There is an issue which arises in this regard, viz the vexed issue of eugenics, in which, undoubtedly, certain factors, such as characteristics inherited from ancestors, language, cultural background, environment and education, play an important but by no means an exclusively determinative part. In my view, talents bestowed by God or Nature and spread among people without distinction of race, sex or class are also important in eugenics. For this reason, I disagree respectfully with Thomas Jefferson, third President of the United States, that negroes “are inferior to whites in the endowments both of body and mind”, and with Bertrand Russell that “negroes [are] on the average inferior to white men”. I believe that negroes can be as naturally talented or endowed as whites, and that, making allowance for the handicaps and limitations that confront them, such as those mentioned above, a negro can achieve the great intellectual distinctions attained by Bertrand Russell, Maynard Keynes and Albert Einstein. I see therefore nothing irrationally presumptuous in me wanting to attain the great intellectual distinction attained by Bertrand Russell and Maynard Keynes, and to follow in their footsteps which has remained an inspiring ambition of my life.
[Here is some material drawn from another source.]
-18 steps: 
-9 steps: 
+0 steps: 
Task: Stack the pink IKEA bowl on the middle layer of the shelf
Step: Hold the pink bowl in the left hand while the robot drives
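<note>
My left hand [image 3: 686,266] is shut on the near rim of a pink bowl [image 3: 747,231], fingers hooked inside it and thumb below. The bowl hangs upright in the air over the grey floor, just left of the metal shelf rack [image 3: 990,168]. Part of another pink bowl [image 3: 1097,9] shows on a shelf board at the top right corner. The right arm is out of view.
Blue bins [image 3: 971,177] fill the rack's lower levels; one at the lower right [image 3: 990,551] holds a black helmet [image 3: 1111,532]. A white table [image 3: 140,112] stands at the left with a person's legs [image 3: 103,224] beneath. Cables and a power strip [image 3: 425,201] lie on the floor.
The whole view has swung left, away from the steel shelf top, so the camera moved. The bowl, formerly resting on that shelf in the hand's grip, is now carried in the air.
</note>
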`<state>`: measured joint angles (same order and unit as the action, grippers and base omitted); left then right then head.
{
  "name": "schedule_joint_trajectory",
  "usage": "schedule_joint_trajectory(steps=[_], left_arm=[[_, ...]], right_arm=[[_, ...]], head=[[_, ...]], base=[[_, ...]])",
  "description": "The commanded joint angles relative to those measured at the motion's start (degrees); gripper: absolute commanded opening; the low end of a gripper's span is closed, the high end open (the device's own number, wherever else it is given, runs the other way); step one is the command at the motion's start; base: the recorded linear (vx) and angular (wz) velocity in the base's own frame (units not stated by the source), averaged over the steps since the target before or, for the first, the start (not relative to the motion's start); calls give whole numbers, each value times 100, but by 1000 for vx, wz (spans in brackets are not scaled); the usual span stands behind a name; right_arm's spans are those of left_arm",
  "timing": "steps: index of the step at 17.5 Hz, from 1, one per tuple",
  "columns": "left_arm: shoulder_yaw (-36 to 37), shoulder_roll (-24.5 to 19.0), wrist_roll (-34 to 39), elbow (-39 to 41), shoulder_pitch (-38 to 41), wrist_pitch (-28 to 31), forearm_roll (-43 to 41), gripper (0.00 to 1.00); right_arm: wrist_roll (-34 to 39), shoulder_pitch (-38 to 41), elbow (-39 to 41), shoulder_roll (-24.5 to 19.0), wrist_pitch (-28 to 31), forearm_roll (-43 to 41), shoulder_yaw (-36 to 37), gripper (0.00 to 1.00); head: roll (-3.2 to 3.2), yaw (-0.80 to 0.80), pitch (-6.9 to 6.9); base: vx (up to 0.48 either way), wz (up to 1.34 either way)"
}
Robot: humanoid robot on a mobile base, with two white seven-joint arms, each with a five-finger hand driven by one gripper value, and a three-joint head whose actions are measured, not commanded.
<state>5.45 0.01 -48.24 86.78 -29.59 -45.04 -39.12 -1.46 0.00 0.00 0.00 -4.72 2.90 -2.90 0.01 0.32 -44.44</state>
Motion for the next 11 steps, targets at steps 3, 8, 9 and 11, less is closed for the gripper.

In the years from 1962 onwards, I developed the habit of reading biographies and autobiographies of great men and women, especially those that I consider as idols, heroes and mentors – Wole Soyinka (I am only half way through this 577 – page magnum opus), Shakespeare, Napoleon, Bertrand Russell, Maynard Keynes, described by Roy Harrod, one of his biographers, as “one of the greatest Englishmen of his age”, and many others, including in particular James Boswell’s Life of Johnson. Dr Johnson was one of those whose life as a leading figure in the intellectual life of England in his day fascinated and captivated me. (The volumes of Boswell’s meticulous study of Johnson were among the books in my library at Enugu lost during the Nigerian Civil War, but I bought an omnibus version in London recently.) I read these biographies and autobiographies in their scores, and my library in my home in Lagos is full of them. They provide intellectual stimulation and inspiration for me.
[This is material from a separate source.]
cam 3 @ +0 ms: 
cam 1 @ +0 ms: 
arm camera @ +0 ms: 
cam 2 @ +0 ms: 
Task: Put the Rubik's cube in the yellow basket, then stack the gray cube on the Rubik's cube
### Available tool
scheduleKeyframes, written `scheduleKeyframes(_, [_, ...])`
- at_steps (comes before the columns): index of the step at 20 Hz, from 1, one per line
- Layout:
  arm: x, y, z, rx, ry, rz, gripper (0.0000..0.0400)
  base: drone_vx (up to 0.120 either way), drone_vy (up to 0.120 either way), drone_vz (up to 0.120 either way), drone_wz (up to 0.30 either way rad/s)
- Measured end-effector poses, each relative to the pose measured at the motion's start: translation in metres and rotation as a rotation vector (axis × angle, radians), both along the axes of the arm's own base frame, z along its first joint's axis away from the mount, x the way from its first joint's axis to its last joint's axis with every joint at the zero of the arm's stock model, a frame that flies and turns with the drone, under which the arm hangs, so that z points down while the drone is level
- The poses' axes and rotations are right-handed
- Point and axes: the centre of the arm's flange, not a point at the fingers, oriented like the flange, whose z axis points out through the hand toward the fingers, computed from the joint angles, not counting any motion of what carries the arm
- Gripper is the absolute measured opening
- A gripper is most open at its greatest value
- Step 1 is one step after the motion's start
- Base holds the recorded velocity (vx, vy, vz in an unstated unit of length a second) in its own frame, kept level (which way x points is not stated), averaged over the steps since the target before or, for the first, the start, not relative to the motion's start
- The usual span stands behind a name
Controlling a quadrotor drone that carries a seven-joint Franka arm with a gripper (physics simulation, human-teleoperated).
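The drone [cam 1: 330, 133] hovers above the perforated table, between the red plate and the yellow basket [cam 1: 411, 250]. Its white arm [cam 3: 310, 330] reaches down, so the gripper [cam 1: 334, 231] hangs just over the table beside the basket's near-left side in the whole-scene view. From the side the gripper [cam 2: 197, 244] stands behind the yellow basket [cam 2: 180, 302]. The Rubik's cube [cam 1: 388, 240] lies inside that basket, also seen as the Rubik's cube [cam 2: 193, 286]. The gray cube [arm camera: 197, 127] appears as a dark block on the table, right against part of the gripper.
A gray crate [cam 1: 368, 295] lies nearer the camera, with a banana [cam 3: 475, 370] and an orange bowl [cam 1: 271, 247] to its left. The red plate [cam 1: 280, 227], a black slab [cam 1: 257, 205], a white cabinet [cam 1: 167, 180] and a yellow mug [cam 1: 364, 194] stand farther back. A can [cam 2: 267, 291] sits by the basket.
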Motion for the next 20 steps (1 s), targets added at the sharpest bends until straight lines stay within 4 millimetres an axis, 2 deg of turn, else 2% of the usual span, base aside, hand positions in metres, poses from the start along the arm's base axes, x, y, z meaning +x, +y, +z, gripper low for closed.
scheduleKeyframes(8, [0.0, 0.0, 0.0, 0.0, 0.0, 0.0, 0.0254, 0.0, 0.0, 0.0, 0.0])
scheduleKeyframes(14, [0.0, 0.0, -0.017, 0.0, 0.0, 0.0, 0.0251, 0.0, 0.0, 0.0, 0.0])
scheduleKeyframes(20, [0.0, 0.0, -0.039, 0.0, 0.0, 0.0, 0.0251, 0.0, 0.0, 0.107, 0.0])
The reading of autobiographies and biographies went with other readings aside from readings in Law – in History (one of my favourite subjects), Literature, etc. In my search for books to read, I came across recently in a bookshop in London, a book by Peter Watson titled Ideas : A History From Fire to Freud, first published in 2005. The power of ideas in shaping human life and in stimulating the mind, and the ability to form them, is something that, for many years, I recognise. I was, therefore, excited to come across Peter Watson’s book in a bookshop in London, and immediately bought it. It is a tome of a book, 1117 pages. As Felipe Fernandez – Armento, a renowned professor and author of the widely acclaimed book, Civilisations, another 636-page tome, which I read with great interest and profit, said in a review of the book in the Evening Standard, “the history of ideas deserves treatment on this grand scale”. Another reviewer in the New Statesman, John Gray, says of the book that it “gives us an astonishing overview of human intellectual development.”
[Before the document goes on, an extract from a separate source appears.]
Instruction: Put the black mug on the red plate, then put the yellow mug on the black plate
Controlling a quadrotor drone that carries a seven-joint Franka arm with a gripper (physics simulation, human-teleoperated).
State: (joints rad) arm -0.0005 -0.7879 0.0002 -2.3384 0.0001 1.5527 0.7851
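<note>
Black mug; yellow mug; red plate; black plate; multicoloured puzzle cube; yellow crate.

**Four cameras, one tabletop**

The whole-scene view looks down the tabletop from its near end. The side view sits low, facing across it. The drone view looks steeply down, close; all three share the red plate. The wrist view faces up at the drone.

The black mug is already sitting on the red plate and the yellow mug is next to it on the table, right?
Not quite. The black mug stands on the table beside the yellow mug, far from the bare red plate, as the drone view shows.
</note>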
Last but not the least of the writers whose writings have had a tremendous influence on my intellectual development is our own Chinua Achebe, especially his Things Fall Apart, No Longer At Ease, and Anthill of the Savannah. I was also greatly inspired and stimulated, intellectually, by Kenneth Dike’s admirable pioneering book, Trade and Politics in the Niger Delta (1956).
• Former Minister of Education and legal icon Professor Nwabueze delivered the speech above at a ceremony to confer on him the Distinguished Academic Leadership Award by Convention for Intellectual Co-operation of Nigeria.